All wiring and plumbing for the ground floor is now complete; even the in-wall toilet tanks have been installed. After having removed all materials from the ground floor and a thorough cleaning, we are ready for the next step: PU foam spraying. Traditionally, radiant heat in-floor installers use hard PU foam squares or sheets that interlock with each other. These sheets provide the insulation required between the concrete slab and the hydronic piping. The drawback with the hard PU foam sheets is that they need to lay on a flat surface and therefore in our case, we would have had to pour a sub-layer of concrete to embed all wires and pipes and level the surface to receive the hard PU foam squares. Unfortunately, the architect plans had not taken into account this extra layer of concrete.The option was to either lower the suggested height of the PU insulation or to look at other solutions such as the sprayed PU foam.
Before spraying the PU foam, the contractor had to protect all the walls, windows and ceilings as the foam particulate tend to fly all over the place and easily cling on to glass and wood. The foam was sprayed in several layers to give it time to expand and harden. The following day, the foam was sanded and levelled to a consistent 9cm thickness.
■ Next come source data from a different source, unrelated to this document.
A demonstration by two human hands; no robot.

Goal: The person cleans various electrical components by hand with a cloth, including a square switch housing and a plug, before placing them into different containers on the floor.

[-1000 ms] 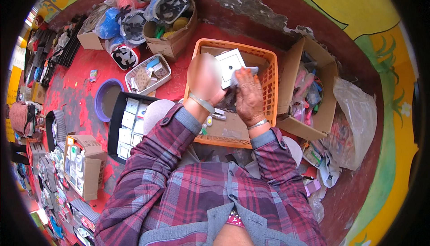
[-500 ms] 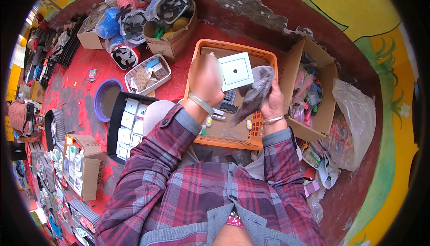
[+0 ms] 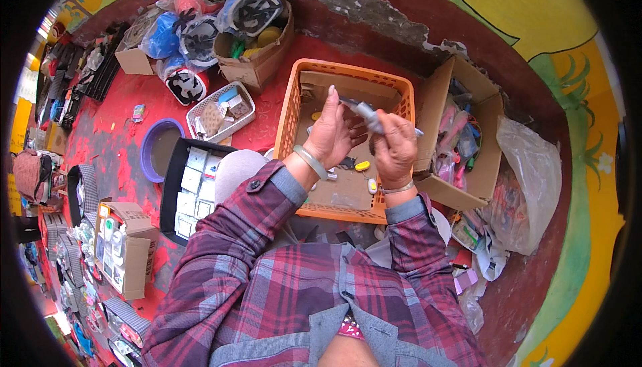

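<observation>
My left hand is raised over the orange plastic basket, thumb up and fingers stretched out apart, with nothing clearly held. Facing it, my right hand is closed round a bunched grey cloth. Part of the cloth points toward my left thumb, and a dark thin tip shows at its end. The white square plate with a dark centre cannot be made out. Down in the basket, a yellow oval piece and a white oval piece with a yellow middle lie among small dark parts.
A cardboard box of colourful items stands right of the basket, beside a clear plastic bag. On the left are a black tray of white square pieces, a purple basin and a white basket. Bagged helmets sit behind.
The white plate has gone from sight. My left hand has turned and its fingers have spread. The right hand has moved left and up with the cloth, now bunched instead of hanging.
</observation>
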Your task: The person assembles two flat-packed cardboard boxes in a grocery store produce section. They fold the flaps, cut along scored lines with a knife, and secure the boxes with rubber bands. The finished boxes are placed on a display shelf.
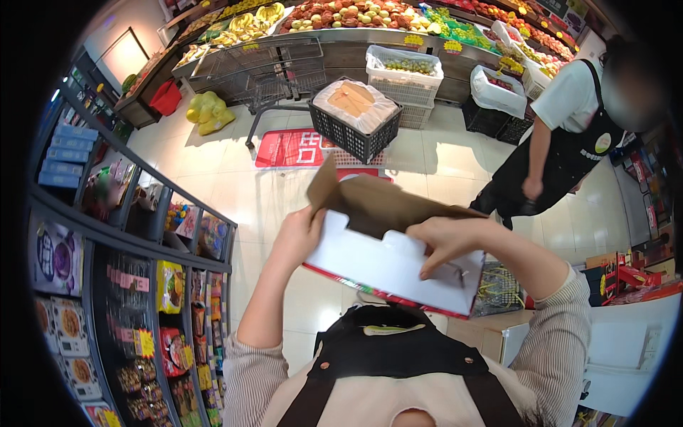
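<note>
Head-worn left fisheye view, facing down and forward, open box (384,269) near, fruit stand (345,54) farther off

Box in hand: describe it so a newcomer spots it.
Start at the fruit stand, then come down past the black crate. Below it, the left hand and right hand are on the box. Unlike the crate, it has raised brown flaps, a white panel and a red edge.

Bright overall. Patches of light and shadow on the far floor (430,164); glare on its near part. Lit panel (124,57) at far left nearly washed out. Fisheye bends the left shelf (142,252); black surround. Co-worker's head (635,82), right: blurred.
</note>
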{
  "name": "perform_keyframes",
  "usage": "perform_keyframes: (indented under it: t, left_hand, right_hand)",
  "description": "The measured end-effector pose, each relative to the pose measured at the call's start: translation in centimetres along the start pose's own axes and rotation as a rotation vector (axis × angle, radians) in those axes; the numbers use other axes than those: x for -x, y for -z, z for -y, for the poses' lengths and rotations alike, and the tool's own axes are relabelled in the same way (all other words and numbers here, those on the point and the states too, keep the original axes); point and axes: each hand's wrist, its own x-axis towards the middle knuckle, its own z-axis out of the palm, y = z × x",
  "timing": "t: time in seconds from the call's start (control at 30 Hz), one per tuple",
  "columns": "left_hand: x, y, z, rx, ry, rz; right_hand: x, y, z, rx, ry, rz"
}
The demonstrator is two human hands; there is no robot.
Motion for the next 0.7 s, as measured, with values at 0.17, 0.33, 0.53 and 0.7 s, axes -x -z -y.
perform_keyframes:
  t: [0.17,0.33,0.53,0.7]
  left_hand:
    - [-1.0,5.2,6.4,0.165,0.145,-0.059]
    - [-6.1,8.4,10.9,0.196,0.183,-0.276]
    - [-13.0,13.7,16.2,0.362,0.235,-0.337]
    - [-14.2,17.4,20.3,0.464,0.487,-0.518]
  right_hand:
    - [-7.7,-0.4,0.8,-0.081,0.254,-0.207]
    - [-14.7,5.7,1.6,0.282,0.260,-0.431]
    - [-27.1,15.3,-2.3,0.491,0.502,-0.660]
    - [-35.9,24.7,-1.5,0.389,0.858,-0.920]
The foam, once hard, can withstand a weight of 20 tons per square meter.
The inside walls on the ground floors are built using wood studs, Fermacell sheets and wood fibre panels. They are 20cm thick and the construction system used is to ensure maximum sound-proofing between rooms.
- The wood studs are placed so that each side of the wall has its own stud frame independent from the other.
- One layer of Fermacell sheets is placed on one side and two layers on the other.
- Wood fibre panels are placed in between the two wood stud frames to absorb sound.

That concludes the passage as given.